= PROBLEM TO WORK ON =
Copy the data precisely, character for character, and leave out every picture.

= GIVEN INFORMATION =
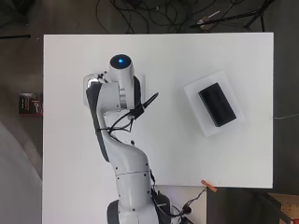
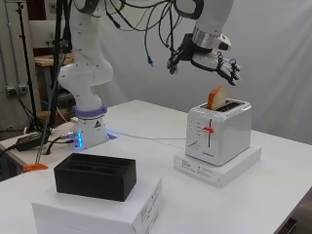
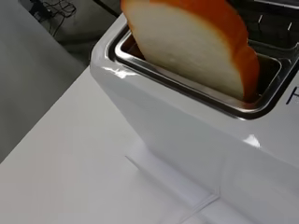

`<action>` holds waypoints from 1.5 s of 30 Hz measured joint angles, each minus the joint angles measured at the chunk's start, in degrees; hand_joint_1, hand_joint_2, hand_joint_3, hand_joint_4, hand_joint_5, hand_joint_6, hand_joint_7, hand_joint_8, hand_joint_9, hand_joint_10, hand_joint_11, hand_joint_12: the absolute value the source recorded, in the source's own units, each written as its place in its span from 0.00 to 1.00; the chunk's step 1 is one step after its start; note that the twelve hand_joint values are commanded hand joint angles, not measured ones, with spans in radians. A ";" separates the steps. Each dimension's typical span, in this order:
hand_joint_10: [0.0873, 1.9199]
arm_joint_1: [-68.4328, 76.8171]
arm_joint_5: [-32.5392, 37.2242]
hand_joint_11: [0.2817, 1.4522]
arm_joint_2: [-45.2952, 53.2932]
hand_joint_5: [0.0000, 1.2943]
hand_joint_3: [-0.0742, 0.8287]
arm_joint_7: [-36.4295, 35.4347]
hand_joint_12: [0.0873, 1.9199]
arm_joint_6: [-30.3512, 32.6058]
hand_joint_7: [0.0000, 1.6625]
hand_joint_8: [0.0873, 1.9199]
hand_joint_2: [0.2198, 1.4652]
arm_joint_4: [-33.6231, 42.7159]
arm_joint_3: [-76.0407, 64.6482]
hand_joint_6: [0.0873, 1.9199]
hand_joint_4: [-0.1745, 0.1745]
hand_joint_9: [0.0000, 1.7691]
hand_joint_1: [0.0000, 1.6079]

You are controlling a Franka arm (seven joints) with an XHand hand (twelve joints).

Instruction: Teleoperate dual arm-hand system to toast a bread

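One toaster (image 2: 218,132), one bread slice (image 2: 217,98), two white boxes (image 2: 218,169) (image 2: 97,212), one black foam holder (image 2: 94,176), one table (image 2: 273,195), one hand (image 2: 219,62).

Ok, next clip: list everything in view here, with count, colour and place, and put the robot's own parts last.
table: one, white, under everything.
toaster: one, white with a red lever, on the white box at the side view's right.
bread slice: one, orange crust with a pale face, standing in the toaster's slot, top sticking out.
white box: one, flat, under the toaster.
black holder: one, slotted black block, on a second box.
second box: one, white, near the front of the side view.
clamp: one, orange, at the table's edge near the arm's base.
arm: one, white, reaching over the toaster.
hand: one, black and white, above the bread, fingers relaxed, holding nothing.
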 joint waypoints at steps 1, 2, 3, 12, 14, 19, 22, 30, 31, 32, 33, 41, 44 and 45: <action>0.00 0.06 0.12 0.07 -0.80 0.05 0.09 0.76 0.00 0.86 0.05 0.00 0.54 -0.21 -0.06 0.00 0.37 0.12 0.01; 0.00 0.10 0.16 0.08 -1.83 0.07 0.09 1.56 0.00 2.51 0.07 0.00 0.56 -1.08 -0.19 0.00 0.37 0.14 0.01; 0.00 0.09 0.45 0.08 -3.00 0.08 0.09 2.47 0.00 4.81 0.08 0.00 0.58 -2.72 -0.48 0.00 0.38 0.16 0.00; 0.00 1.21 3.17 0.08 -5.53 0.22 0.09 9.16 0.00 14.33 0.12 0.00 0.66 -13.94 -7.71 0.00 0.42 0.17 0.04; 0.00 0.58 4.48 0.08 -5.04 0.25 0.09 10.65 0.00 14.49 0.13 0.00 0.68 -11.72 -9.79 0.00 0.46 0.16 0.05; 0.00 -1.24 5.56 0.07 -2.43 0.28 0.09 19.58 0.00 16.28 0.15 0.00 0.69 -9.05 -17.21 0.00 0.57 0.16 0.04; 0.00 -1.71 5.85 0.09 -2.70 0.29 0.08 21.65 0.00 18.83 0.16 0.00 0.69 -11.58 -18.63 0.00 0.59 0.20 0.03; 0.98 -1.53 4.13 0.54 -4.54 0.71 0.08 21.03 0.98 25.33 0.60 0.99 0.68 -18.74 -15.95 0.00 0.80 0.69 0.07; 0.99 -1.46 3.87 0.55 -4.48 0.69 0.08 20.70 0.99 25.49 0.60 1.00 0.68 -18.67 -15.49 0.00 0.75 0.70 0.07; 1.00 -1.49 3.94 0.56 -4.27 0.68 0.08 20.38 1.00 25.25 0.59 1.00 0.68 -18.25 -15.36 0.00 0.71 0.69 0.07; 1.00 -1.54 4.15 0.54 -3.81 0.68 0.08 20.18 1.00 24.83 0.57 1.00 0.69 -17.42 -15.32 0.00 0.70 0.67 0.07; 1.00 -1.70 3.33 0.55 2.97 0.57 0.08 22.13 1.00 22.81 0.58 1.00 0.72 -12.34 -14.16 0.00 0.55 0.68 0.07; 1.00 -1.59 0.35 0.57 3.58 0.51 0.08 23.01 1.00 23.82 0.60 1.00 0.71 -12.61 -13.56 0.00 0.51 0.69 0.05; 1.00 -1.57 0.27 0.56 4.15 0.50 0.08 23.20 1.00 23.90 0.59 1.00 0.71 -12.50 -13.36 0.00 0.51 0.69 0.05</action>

= ANSWER TO THIS TASK =
`<action>` holds waypoints from 1.5 s of 30 Hz measured joint angles, each minus the joint angles measured at the chunk's start, in degrees; hand_joint_1, hand_joint_2, hand_joint_3, hand_joint_4, hand_joint_5, hand_joint_6, hand_joint_7, hand_joint_8, hand_joint_9, hand_joint_10, hand_joint_11, hand_joint_12: the absolute value the source recorded, in the source's own units, each written as its place in its span from 0.00 to 1.00; the chunk's step 1 is one step after its start; note that the twelve hand_joint values are commanded hand joint angles, not measured ones, with spans in radians. A ";" separates the steps. Each dimension's typical span, in this order:
hand_joint_10: [0.0873, 1.9199]
arm_joint_1: [-68.4328, 76.8171]
arm_joint_5: [-32.5392, 37.2242]
hand_joint_11: [0.2817, 1.4522]
arm_joint_2: [-45.2952, 53.2932]
hand_joint_5: [0.0000, 1.2943]
hand_joint_3: [-0.0742, 0.8287]
arm_joint_7: [-36.4295, 35.4347]
hand_joint_12: [0.0873, 1.9199]
arm_joint_6: [-30.3512, 32.6058]
hand_joint_7: [0.0000, 1.6625]
hand_joint_8: [0.0873, 1.9199]
hand_joint_2: [0.2198, 1.4652]
arm_joint_4: [-33.6231, 42.7159]
arm_joint_3: [-76.0407, 64.6482]
hand_joint_6: [0.0873, 1.9199]
hand_joint_4: [-0.1745, 0.1745]
hand_joint_9: [0.0000, 1.7691]
hand_joint_1: [0.0000, 1.6079]

You are controlling a Franka arm (seven joints) with an XHand hand (twelve joints).

Instruction: Teleoperate dual arm-hand system to toast a bread

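One toaster (image 2: 218,132), one bread slice (image 2: 217,98), two white boxes (image 2: 218,169) (image 2: 97,212), one black foam holder (image 2: 94,176), one table (image 2: 273,195), one hand (image 2: 219,62).

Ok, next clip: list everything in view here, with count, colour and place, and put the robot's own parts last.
table: one, white, under everything.
toaster: one, white with a red lever, on the white box at the side view's right.
bread slice: one, orange crust with a pale face, standing in the toaster's slot, top sticking out.
white box: one, flat, under the toaster.
black holder: one, slotted black block, on a second box.
second box: one, white, near the front of the side view.
clamp: one, orange, at the table's edge near the arm's base.
arm: one, white, reaching over the toaster.
hand: one, black and white, above the bread, fingers relaxed, holding nothing.
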 joint waypoints at steps 1, 2, 3, 12, 14, 19, 22, 30, 31, 32, 33, 41, 44 and 45: <action>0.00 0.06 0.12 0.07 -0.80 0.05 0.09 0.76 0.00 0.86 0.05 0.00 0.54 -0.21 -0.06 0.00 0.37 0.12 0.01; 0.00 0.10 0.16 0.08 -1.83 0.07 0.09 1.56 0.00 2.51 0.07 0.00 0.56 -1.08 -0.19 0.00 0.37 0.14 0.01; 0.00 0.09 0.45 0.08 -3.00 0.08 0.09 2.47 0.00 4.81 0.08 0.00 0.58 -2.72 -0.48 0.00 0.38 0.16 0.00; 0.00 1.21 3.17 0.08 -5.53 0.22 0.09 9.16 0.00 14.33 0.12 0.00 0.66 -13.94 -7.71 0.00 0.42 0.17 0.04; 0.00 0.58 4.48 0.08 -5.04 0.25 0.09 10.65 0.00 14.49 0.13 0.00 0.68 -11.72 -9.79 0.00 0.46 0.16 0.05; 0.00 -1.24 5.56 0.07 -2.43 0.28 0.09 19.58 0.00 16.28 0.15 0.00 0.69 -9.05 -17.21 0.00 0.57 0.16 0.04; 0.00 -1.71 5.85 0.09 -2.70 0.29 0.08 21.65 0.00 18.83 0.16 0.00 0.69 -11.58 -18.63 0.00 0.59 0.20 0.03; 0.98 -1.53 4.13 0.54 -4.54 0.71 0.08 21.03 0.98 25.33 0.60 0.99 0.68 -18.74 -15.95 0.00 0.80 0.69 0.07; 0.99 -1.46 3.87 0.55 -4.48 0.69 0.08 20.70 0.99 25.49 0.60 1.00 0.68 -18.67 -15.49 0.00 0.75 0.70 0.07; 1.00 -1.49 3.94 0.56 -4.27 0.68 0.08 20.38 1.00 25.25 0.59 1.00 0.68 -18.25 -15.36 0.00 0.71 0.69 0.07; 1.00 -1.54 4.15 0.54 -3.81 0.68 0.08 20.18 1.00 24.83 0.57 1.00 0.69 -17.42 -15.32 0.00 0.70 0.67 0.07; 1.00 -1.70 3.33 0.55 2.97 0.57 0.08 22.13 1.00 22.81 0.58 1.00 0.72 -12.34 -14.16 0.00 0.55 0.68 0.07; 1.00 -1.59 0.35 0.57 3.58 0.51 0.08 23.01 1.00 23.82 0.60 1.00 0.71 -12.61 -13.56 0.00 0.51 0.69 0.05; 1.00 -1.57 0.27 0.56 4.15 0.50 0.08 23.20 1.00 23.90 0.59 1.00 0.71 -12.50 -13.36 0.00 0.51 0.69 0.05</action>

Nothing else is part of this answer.